Es un mal de nunca acabar y en el que los vasos comunicantes con el sector privado lo mantienen vigente como un cáncer que hace metástasis, pues el gran presupuesto anual de más de US$130.000 millones, unos $510 billones, es queso en una ratonera hambrienta.
Y es cuestión de que es tan delincuente quien paga para obtener beneficios políticos, como quien recibe el dinero público para pasar normas, acuerdos, decretos, leyes, todo ese andamiaje normativo que se ha convertido en la forma de vivir de miles de políticos colombianos. Casi todos los servidores públicos, máxime en cargos de elección popular, entran a los puestos o a sus responsabilidades con el Estado con patrimonios normales, muy ajustados a la pobreza de la realidad económica nacional y en pocos años los multiplican sin justificaciones reales.
Ni la Dian ni la Unidad de Información y Análisis Financiero, cumplen con su papel e investigar hasta las últimas consecuencias los patrimonios de senadores, representantes, concejales, alcaldes, gobernadores y todos los servidores públicos que están capturados por la corrupción. La Contraloría y Procuraduría tienen fallas en su origen, pues sus líderes llegan a esos cargos de vigilancia y control, gracias a acuerdos políticos a quienes deben vigilar, rompiendo cualquier tipo de “gobierno corporativo” público decente que garantice buen manejo de los recursos públicos.

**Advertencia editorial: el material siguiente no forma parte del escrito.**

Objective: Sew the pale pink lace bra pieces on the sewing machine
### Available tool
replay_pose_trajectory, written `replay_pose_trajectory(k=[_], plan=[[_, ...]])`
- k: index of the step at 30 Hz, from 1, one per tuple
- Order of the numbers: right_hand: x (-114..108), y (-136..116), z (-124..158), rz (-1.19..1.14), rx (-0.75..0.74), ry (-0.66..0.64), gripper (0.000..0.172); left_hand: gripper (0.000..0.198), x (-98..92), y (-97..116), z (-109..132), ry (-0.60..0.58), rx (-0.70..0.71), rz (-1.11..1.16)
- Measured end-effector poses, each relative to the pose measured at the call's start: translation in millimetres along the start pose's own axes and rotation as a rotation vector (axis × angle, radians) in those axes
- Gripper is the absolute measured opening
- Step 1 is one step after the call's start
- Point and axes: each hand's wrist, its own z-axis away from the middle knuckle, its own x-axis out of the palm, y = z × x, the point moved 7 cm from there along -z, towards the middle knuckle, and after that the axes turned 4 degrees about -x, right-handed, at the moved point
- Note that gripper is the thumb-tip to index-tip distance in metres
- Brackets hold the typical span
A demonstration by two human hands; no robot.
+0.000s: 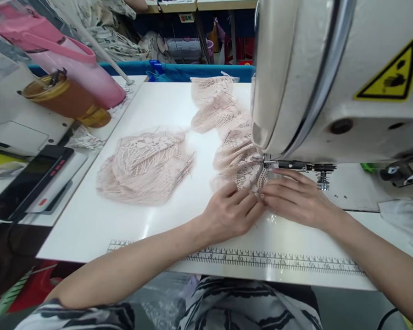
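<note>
Pale pink lace fabric runs in gathered folds from the back of the table to the presser foot of a white sewing machine. My left hand is closed on the near edge of this lace, just left of the needle area. Close beside it, my right hand lies with its fingers bent over the lace edge below the foot, its fingertips touching the cloth. Both hands meet in front of the needle. A separate pile of pink lace rests on the table to the left.
A printed ruler runs along the front of the white table. On the left stand a pink bottle, a brown cup and a black phone-like device. A clear plastic bag lies at right.
</note>
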Motion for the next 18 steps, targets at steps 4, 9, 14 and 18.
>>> replay_pose_trajectory(k=[4,9,14,18], plan=[[-1.6,-1.8,4.9,-0.083,-0.031,0.057,0.02,0.022,0.5,-1.3,2.3,-0.007,0.0,-0.029],[-8.6,-3.2,8.5,-0.101,-0.042,0.152,0.023,0.017,11.0,-11.7,6.6,-0.079,-0.065,0.053],[-5.2,-3.1,7.4,-0.056,0.011,0.11,0.03,0.052,37.0,-22.6,14.5,-0.321,-0.158,0.234],[1.1,-4.3,4.5,-0.02,0.008,0.104,0.025,0.053,39.3,-25.2,15.9,-0.329,-0.158,0.225]])
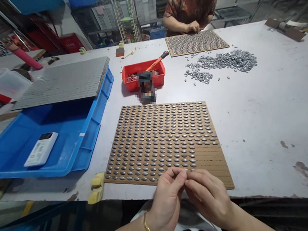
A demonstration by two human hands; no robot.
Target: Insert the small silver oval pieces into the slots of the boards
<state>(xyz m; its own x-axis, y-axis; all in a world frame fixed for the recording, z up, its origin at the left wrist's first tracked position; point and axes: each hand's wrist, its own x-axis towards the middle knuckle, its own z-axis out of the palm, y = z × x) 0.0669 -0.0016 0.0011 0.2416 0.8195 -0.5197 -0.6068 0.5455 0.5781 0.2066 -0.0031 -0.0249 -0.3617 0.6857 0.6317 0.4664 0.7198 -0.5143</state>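
Observation:
My left hand (171, 190), with a gold bracelet at its wrist, is closed in a pinch over the near edge of a cardboard sheet (211, 163). Thumb and fingers of my right hand (210, 194) are pinched too, and the fingertips of both hands meet. Whatever lies between them is too small and covered to make out. Rows of silver almond-shaped metal pieces (152, 137) stand on the cardboard. At its near right the slit lines in the cardboard are bare, and my hands cover part of the nearest rows.
Loose silver pieces (234, 60) lie heaped farther back. A red bin (157, 80) holds an orange-handled tool (157, 61). To the left is a blue crate (83, 141) with a white device (41, 149) and a filled sheet (65, 80) across it. Opposite, a person (190, 11) handles another sheet (198, 44).

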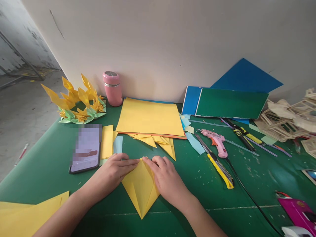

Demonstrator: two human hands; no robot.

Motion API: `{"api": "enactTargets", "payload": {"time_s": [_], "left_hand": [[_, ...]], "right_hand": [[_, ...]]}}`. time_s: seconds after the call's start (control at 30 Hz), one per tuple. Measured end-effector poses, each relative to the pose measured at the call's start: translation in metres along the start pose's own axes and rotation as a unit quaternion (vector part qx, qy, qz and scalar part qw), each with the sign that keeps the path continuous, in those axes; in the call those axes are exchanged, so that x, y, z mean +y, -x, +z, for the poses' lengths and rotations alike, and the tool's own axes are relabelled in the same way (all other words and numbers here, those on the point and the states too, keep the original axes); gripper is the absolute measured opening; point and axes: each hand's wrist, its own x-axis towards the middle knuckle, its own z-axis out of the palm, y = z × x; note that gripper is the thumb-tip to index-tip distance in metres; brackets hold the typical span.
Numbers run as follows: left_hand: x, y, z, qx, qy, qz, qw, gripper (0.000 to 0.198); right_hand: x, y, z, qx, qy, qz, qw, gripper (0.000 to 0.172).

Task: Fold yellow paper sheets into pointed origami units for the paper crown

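A folded yellow sheet of paper (141, 189), kite-shaped with creases, lies on the green table with one point toward me. My left hand (116, 169) is on its upper left edge, fingers together and tips near the top corner. From the other side, my right hand (164, 171) grips the upper right edge, its thumb and fingers closed by the same corner. Parts of the paper's sides are hidden under both hands. Just beyond lie several folded yellow paper pieces (164, 144), partly under a stack of yellow sheets (150, 117).
Left are a phone (86, 151), a paper crown (80, 102) and a pink flask (113, 90). To the right lie a yellow utility knife (221, 169) and a pink glue gun (214, 140) with its cord. Green and blue boards (230, 103) lean against the wall near a wooden model (283, 118).
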Motion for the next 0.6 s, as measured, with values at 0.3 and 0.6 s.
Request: {"api": "enactTargets", "payload": {"time_s": [0.3, 0.6], "left_hand": [[0.0001, 0.0004, 0.0012, 0.019, 0.026, -0.016, 0.999, 0.034], [0.004, -0.0017, -0.0018, 0.033, -0.022, -0.031, 0.999, 0.033]], "right_hand": [[-0.0007, -0.0019, -0.0024, -0.016, 0.002, 0.002, 1.0, 0.055], [-0.0009, -0.0014, -0.0006, -0.011, 0.014, 0.006, 1.0, 0.053]]}}
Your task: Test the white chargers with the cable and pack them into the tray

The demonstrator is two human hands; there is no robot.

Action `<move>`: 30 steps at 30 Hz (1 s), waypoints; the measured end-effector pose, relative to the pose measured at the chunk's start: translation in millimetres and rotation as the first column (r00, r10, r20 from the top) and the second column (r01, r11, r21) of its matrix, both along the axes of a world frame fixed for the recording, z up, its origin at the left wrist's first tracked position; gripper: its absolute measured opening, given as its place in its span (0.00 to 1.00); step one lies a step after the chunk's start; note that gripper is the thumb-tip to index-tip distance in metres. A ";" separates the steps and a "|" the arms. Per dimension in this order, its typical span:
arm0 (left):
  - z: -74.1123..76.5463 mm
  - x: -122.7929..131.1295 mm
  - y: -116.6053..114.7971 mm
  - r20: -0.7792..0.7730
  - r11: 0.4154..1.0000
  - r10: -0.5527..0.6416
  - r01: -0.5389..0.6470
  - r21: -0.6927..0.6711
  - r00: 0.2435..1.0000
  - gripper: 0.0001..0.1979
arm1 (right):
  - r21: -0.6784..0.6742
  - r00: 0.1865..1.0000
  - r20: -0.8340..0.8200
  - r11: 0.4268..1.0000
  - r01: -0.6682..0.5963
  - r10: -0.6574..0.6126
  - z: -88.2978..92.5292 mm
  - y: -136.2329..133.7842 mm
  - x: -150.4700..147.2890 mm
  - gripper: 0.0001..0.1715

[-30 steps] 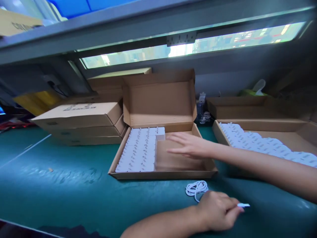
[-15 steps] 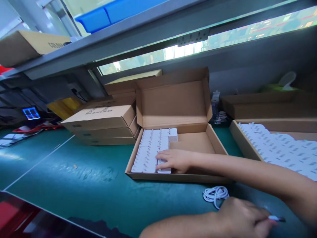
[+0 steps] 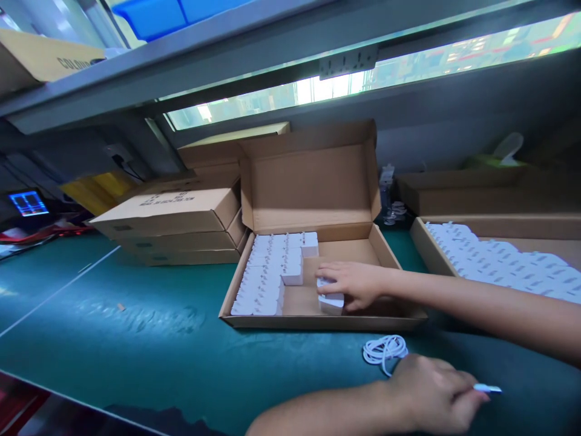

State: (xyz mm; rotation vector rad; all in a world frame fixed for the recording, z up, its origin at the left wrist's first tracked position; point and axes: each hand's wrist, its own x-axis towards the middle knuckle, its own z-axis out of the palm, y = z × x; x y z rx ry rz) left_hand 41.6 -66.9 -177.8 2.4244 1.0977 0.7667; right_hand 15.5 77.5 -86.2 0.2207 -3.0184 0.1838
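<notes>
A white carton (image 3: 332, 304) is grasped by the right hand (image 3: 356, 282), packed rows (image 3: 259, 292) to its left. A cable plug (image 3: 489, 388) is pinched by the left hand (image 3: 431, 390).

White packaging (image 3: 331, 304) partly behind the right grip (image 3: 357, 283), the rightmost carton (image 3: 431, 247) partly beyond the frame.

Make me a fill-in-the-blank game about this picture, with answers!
The right hand holds a small box coloured ____.
The left hand pinches a white plug above a ____ tabletop.
The front carton stack on the left is ____ cartons high.
The plastic bin on the shelf is coloured ____.

Missing words: white; green; three; blue.
</notes>
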 end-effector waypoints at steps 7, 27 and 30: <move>9.5 -3.9 0.3 -0.071 1.000 -0.007 0.007 -0.003 0.997 0.10 | -0.203 0.986 -0.030 0.967 0.155 -0.164 -4.0 -4.9 5.7 0.42; 25.9 -12.7 9.3 0.054 0.975 0.153 -0.142 -0.172 0.987 0.11 | -0.592 0.613 -0.197 0.592 0.548 -0.765 32.6 -35.5 81.5 0.51; 28.0 -12.3 12.9 0.101 0.970 0.160 -0.137 -0.201 0.982 0.10 | -0.748 0.624 -0.057 0.448 0.490 -0.779 34.7 -60.4 145.1 0.52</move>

Son ratones, cuidado el queso; un juego de roles perversos que debe llegar a su fin. No son las instituciones infectadas o capturadas por los corruptos, son las otras instituciones que deben investigar y castigar las que no están funcionando.
La sartén está en manos del aparato judicial limpio, las altas cortes, los altos tribunales -y por qué no- la Fiscalía como últimos reductos legales y esperanza de la sociedad, que deben poner la casa en orden. No hay mucho qué hacer con las llamadas “ías” con origen en un Congreso lamentable, son las cortes las que deben actuar en contra de la corrupción enquistada en el Ejecutivo y Legislativo colombianos.
Hay un ruido crónico proveniente del Congreso de la República que ha involucrado desde hace varias décadas a los partidos que están en las distintas coaliciones con el Gobierno, que a su vez peca cuando distribuye contratos, puestos y representaciones diplomáticas para poder gobernar.
Hay que repetir sin cansancio que la cooptación es un fenómeno criminal derivado de un conjunto de delitos tipificados en el Código Penal, pero avalados por los colombianos, en una suerte de CVY o “cómo voy yo”, práctica que hace parte de la cultura colombiana; vista también como “que roben, pero que hagan algo” o, dicho de otra manera, “la corrupción es tolerable en sus justas proporciones”.